▶ [THE PROBLEM]
Give back the listing word for word, from top to bottom.

== DATA SECTION ==

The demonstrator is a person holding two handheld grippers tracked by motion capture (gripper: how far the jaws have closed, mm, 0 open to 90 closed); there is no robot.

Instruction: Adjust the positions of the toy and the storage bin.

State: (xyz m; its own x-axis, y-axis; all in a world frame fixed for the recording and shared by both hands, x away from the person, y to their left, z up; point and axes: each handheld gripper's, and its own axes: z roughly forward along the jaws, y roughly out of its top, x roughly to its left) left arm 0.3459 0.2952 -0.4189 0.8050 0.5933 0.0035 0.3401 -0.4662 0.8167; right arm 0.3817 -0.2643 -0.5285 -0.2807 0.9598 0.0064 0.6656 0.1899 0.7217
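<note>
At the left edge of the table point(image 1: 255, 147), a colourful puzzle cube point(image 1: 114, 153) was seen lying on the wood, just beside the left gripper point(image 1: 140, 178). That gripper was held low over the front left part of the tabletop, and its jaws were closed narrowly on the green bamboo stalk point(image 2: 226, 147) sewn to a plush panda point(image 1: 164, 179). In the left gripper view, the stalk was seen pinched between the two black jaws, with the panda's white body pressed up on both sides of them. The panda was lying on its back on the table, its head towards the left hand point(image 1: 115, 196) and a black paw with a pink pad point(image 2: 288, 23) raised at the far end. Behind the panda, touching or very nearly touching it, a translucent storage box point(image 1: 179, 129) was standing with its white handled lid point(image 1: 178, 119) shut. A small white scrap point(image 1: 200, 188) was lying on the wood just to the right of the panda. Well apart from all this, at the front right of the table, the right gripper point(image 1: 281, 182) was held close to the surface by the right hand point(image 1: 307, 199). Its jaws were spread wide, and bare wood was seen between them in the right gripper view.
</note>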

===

▶ [WRITTEN SOLUTION]
The demonstrator is a person holding two handheld grippers tracked by motion capture (gripper: how far the jaws have closed, mm, 0 open to 90 closed); there is no robot.

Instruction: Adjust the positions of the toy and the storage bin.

State: (xyz m; its own x-axis, y-axis; all in a world frame fixed for the recording and shared by both hands, x away from the person, y to their left, z up; point and axes: each handheld gripper's, and its own axes: z roughly forward along the jaws, y roughly out of its top, x roughly to its left) left arm 0.3459 0.2952 -0.4189 0.8050 0.5933 0.0035 0.3401 -0.4662 0.8167; right arm 0.3817 -0.2643 -0.5285 -0.2807 0.9598 0.0064 0.6656 0.1899 0.7217
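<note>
At the left edge of the table point(image 1: 255, 147), a colourful puzzle cube point(image 1: 114, 153) was seen lying on the wood, just beside the left gripper point(image 1: 140, 178). That gripper was held low over the front left part of the tabletop, and its jaws were closed narrowly on the green bamboo stalk point(image 2: 226, 147) sewn to a plush panda point(image 1: 164, 179). In the left gripper view, the stalk was seen pinched between the two black jaws, with the panda's white body pressed up on both sides of them. The panda was lying on its back on the table, its head towards the left hand point(image 1: 115, 196) and a black paw with a pink pad point(image 2: 288, 23) raised at the far end. Behind the panda, touching or very nearly touching it, a translucent storage box point(image 1: 179, 129) was standing with its white handled lid point(image 1: 178, 119) shut. A small white scrap point(image 1: 200, 188) was lying on the wood just to the right of the panda. Well apart from all this, at the front right of the table, the right gripper point(image 1: 281, 182) was held close to the surface by the right hand point(image 1: 307, 199). Its jaws were spread wide, and bare wood was seen between them in the right gripper view.
</note>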

The exercise is now complete.